▶ _Work order_: Report how many lines in the data include "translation", with the number as the only reply.
==== Recorded information
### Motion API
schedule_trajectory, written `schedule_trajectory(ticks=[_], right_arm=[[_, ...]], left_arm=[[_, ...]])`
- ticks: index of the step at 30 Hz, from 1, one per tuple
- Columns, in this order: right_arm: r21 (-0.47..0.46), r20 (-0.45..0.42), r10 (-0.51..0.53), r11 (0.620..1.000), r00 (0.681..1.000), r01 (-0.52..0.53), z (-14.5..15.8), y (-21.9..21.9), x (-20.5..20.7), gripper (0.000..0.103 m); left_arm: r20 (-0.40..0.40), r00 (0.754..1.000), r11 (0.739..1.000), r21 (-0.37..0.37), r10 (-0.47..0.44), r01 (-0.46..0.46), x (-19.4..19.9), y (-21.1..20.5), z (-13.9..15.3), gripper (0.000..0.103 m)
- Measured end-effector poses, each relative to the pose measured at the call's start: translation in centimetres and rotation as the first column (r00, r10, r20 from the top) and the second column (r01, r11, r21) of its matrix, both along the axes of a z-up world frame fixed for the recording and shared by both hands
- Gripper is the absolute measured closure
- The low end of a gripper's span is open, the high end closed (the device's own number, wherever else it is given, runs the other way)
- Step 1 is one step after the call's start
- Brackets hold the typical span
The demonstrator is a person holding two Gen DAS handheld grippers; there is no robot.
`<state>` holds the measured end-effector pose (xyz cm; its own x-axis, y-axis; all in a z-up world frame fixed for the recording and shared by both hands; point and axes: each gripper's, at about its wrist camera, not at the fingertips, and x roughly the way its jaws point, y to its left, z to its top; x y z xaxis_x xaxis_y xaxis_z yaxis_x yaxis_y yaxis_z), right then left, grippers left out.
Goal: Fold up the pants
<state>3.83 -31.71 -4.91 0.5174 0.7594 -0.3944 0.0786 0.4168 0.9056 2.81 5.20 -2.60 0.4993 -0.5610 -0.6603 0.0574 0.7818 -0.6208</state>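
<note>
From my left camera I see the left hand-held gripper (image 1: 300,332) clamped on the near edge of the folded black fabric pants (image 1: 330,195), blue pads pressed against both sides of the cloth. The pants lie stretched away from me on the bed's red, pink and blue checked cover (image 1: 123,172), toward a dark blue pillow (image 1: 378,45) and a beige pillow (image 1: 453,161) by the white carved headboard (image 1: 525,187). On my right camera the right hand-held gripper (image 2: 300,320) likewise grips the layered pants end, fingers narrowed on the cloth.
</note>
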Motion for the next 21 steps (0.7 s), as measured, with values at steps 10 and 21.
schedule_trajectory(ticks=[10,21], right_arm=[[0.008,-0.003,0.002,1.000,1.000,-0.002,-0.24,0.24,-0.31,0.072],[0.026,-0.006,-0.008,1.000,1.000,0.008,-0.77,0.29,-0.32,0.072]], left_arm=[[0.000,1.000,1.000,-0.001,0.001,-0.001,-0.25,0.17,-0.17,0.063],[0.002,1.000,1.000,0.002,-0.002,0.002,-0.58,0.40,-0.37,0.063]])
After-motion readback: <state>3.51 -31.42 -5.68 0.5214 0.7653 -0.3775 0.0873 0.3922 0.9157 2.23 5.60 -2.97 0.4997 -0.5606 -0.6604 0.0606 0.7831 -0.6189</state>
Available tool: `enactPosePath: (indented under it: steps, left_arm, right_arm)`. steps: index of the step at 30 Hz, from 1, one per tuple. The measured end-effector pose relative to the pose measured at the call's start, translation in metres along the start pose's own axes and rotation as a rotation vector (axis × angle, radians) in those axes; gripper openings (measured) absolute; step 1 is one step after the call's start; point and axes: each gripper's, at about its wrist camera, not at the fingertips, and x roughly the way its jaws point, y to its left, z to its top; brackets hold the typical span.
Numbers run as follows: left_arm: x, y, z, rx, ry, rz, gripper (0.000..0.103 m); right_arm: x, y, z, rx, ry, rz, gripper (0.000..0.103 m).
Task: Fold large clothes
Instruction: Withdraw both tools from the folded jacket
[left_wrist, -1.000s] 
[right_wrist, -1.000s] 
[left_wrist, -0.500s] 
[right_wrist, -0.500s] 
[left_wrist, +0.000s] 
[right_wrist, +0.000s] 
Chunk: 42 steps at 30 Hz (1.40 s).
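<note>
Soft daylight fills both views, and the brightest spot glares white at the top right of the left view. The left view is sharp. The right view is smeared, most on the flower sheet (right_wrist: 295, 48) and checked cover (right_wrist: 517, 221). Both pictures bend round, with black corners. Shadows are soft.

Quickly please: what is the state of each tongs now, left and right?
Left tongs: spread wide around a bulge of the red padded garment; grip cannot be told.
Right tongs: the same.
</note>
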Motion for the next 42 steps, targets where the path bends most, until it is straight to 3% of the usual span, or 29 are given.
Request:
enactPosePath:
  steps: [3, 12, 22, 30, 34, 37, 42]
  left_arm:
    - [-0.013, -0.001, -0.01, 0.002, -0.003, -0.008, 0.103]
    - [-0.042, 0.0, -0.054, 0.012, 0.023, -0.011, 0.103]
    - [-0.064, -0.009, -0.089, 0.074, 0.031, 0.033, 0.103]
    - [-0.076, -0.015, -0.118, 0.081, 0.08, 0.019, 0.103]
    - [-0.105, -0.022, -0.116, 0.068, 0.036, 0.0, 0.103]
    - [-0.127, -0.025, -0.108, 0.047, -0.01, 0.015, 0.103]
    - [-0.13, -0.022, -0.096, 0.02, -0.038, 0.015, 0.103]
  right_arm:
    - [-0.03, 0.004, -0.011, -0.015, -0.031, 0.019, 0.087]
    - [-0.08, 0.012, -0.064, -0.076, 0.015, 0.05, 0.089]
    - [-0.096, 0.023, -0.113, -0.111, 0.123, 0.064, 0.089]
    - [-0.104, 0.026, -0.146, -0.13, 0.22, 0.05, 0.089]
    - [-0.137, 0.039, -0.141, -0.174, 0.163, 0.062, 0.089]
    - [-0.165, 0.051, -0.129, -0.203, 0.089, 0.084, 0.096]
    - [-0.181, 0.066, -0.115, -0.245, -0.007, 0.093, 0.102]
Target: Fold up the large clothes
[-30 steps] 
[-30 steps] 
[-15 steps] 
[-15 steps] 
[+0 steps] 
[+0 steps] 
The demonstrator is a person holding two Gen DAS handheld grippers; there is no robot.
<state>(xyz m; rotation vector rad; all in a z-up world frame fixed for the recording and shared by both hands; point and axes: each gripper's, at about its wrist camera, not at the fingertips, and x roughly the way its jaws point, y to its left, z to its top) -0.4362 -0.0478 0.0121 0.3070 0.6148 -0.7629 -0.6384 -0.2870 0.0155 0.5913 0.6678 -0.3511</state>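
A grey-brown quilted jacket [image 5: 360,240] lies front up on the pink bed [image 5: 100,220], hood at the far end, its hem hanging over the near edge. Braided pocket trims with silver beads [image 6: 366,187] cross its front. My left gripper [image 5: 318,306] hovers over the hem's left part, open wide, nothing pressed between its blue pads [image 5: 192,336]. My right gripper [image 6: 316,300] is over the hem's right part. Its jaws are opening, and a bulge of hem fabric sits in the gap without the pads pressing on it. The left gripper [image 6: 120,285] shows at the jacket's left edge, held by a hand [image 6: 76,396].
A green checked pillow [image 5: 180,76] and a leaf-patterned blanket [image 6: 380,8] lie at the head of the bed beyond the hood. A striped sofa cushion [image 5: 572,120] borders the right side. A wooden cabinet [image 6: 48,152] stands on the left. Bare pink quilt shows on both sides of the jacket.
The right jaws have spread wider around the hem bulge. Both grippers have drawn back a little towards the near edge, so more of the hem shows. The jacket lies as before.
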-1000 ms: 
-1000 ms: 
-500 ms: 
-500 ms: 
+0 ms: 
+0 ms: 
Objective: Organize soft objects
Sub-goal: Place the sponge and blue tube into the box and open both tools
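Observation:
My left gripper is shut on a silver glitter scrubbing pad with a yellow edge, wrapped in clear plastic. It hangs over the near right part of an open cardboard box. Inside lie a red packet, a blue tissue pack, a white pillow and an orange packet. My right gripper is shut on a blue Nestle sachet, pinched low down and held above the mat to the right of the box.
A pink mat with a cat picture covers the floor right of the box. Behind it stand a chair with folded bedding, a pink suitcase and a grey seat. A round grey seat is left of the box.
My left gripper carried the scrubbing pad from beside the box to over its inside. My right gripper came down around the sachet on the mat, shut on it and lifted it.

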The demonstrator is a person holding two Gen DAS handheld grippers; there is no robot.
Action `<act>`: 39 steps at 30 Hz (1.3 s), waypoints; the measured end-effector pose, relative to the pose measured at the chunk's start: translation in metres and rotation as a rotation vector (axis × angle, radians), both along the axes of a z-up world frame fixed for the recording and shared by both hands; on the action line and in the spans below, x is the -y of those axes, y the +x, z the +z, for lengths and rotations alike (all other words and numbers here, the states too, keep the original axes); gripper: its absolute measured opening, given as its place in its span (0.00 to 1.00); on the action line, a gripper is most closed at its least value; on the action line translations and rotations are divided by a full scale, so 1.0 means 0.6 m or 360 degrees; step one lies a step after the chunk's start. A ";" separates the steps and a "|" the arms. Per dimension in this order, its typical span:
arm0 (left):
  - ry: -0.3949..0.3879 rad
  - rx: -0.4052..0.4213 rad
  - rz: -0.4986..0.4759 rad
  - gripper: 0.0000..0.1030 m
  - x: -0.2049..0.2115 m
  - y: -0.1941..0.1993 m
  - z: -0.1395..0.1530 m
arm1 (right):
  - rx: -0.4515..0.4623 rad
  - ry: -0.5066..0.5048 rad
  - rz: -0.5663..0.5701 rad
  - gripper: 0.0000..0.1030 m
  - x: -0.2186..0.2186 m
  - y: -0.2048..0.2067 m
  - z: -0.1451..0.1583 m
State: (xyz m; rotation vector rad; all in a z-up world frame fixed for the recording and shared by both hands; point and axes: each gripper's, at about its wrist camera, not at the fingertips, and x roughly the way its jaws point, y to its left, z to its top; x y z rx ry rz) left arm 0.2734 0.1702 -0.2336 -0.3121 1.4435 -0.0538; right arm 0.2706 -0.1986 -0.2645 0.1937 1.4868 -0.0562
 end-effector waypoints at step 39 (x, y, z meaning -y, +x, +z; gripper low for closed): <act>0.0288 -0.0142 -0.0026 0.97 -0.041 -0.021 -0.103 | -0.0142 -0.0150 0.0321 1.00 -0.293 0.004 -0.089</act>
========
▶ _Solution to this exercise_: 3